Systems Biology in Heterogenous Tissues: Integrating Multiple Omics Datasets to Understand Hematopoietic Differentiation

Abstract

Motivation: Systems biology integrates expression, methylation, transcription factor binding and histone modification profiles with other physiological characteristics of a specific organ. Repositories that provide the required data, like ENCODE, generally work on a high level and do not take the heterogeneity of cell types within an organ into consideration. The hematopoietic system allows the characterization and study of each cell type involved in the generation of blood cells from bone marrow stem cells and thus provides a good foundation for systems biology studies. Here we compare RNA expression, DNA methylation, chromatin accessibility, DNA binding proteins and histone modification profiles in seven different hematopoietic populations using a Bayesian non-parametric hierarchical latent-class mixed-effect model known as IDEAS to characterize epigenetic changes associated with hematopoietic differentiation. Unlike other existing approaches IDEAS considers various cell types of a biological systems in concert instead of disjointly. Results: Using the VISION database and the IDEAS toolkit we provide insights into the transcriptional, epigenetic and regulatory programs governing the hematopoietic differentiation process. The characterization of the different hematopoietic components and their interactions provide the foundations for a systems biology model of hematopoiesis.
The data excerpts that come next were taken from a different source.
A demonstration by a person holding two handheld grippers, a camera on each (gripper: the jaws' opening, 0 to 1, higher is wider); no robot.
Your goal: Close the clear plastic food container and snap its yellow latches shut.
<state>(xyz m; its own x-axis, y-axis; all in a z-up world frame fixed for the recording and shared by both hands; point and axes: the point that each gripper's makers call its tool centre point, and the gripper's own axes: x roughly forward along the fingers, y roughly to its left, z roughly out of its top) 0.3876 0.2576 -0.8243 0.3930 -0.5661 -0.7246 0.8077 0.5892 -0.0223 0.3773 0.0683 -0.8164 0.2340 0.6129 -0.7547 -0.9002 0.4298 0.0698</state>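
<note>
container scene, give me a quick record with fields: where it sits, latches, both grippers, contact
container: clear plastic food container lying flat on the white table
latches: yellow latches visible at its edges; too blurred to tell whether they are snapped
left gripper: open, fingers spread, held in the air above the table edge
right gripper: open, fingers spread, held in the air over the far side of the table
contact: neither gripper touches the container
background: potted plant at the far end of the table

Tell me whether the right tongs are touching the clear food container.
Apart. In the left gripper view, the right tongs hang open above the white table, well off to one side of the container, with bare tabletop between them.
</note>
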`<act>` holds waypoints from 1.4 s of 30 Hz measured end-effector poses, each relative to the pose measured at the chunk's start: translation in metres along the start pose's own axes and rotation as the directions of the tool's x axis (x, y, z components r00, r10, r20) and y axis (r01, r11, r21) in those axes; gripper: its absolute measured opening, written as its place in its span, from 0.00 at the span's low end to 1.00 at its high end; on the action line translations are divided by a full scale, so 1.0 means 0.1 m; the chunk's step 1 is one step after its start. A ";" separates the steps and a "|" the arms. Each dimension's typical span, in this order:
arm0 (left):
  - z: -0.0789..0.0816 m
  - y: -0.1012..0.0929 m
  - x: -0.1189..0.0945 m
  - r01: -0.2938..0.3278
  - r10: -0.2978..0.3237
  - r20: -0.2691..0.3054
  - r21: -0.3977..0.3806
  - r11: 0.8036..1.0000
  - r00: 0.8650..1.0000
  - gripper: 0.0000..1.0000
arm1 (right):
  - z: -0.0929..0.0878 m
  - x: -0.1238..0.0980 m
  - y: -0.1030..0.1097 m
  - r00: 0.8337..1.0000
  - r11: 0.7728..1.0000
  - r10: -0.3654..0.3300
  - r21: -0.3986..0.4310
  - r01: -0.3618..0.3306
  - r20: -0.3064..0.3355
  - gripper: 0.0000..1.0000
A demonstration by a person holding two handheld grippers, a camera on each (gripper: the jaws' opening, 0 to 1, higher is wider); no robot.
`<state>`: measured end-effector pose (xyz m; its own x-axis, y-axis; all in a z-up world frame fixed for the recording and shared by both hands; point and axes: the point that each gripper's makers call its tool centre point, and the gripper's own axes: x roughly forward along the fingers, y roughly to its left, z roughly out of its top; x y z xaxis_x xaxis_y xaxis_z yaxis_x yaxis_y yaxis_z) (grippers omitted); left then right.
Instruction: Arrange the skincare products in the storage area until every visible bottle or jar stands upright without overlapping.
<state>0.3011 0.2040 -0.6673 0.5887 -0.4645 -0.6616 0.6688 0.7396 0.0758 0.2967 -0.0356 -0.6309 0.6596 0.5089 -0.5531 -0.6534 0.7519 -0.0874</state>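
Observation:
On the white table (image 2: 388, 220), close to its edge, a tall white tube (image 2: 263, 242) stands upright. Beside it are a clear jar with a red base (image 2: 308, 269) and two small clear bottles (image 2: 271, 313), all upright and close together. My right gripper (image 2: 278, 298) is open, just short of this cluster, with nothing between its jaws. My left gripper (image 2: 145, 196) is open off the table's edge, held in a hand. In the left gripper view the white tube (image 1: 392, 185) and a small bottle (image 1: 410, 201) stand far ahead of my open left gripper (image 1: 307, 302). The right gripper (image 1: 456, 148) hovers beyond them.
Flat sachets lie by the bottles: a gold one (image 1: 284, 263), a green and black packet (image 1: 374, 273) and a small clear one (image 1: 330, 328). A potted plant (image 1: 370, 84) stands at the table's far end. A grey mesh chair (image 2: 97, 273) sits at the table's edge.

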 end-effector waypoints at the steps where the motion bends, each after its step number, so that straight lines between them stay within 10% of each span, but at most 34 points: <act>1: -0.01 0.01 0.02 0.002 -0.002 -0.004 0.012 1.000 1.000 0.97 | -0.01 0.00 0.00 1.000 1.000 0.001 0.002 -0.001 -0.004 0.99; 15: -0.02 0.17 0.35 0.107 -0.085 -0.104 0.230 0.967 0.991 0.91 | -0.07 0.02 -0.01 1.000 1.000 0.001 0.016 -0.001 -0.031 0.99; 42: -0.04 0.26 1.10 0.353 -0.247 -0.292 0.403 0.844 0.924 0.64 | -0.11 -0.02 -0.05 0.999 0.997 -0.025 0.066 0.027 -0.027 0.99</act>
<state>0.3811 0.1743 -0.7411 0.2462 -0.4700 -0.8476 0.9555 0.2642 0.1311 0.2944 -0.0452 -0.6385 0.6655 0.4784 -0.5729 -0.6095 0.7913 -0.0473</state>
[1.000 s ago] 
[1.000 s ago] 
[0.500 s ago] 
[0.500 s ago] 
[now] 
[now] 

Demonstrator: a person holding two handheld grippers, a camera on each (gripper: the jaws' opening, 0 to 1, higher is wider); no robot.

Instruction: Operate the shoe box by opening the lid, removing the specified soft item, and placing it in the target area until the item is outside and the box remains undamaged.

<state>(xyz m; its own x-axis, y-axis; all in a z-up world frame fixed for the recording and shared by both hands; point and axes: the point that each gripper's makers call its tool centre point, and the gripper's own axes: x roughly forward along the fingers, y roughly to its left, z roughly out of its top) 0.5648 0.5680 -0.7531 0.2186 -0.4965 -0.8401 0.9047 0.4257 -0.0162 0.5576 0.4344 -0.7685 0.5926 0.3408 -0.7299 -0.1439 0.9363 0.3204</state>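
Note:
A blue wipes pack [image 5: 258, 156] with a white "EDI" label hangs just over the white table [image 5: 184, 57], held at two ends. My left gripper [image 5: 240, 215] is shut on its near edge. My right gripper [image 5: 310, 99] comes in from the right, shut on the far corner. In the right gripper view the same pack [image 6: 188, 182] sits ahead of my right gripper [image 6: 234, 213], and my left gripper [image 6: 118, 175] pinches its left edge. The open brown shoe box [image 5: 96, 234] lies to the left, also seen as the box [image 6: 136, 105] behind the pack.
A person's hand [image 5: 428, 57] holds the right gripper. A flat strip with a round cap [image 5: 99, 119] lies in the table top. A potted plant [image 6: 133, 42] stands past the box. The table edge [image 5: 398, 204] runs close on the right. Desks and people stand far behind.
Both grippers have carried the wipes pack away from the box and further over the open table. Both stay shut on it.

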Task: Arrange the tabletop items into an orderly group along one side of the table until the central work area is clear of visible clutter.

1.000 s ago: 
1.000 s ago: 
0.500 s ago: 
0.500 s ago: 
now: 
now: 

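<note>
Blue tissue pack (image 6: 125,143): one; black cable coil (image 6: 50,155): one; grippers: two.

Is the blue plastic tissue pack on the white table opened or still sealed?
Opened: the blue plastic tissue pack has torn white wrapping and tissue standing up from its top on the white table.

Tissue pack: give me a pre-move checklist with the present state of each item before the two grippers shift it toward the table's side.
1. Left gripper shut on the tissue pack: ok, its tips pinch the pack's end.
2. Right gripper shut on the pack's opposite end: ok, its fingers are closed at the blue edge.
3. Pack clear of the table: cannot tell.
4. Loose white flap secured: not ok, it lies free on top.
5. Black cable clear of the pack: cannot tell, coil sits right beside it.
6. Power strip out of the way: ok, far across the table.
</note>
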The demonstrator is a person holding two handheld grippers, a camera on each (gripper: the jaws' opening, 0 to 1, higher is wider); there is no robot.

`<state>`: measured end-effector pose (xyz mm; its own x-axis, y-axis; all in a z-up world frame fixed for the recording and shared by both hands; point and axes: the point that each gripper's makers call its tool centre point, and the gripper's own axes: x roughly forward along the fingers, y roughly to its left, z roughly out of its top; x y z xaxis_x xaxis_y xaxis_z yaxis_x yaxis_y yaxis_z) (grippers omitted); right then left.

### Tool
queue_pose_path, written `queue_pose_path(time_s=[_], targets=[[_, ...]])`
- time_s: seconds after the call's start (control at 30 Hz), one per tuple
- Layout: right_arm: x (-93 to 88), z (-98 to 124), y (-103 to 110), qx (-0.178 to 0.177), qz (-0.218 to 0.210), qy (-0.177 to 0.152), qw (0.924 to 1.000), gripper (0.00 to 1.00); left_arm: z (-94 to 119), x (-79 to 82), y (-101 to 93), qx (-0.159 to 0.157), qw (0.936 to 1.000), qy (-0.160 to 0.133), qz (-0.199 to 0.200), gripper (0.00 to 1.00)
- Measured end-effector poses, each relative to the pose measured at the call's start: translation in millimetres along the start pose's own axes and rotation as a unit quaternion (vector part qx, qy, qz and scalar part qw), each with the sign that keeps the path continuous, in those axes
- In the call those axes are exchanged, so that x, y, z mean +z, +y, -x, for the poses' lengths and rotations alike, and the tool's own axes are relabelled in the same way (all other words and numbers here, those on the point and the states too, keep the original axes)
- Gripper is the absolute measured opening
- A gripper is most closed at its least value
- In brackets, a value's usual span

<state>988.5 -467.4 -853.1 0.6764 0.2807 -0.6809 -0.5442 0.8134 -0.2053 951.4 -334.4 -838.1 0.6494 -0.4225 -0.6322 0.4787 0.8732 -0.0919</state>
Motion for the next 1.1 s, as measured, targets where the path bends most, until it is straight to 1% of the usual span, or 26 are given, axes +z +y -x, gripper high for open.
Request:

Previous hematopoietic epigenome segmentation studies have focused on histone modifications, chromatin accessibility and DNA binding protein profiles. DNA methylation has been shown to vary markedly in hematopoietic populations. Inclusion of DNA methylation in these segmentation studies increased the original 36-state model of regulatory interactions to 41 states. These new DNA methylation-related states were associated with repressive marks, active RNA transcription, and a novel state regulated by DNA methylation alone. Imputing epigenetic models on inputs systematically perturbed for hematopoietic populations resulted in models of varying degrees of overlap, which were quantified and set in context with underlying biological processes. Conclusion: Our data show that methylation has a strong impact on functional genomic modeling and can be used to discern cell type specific epigenetic regulatory behavior by leveraging imputation for missing cell type data.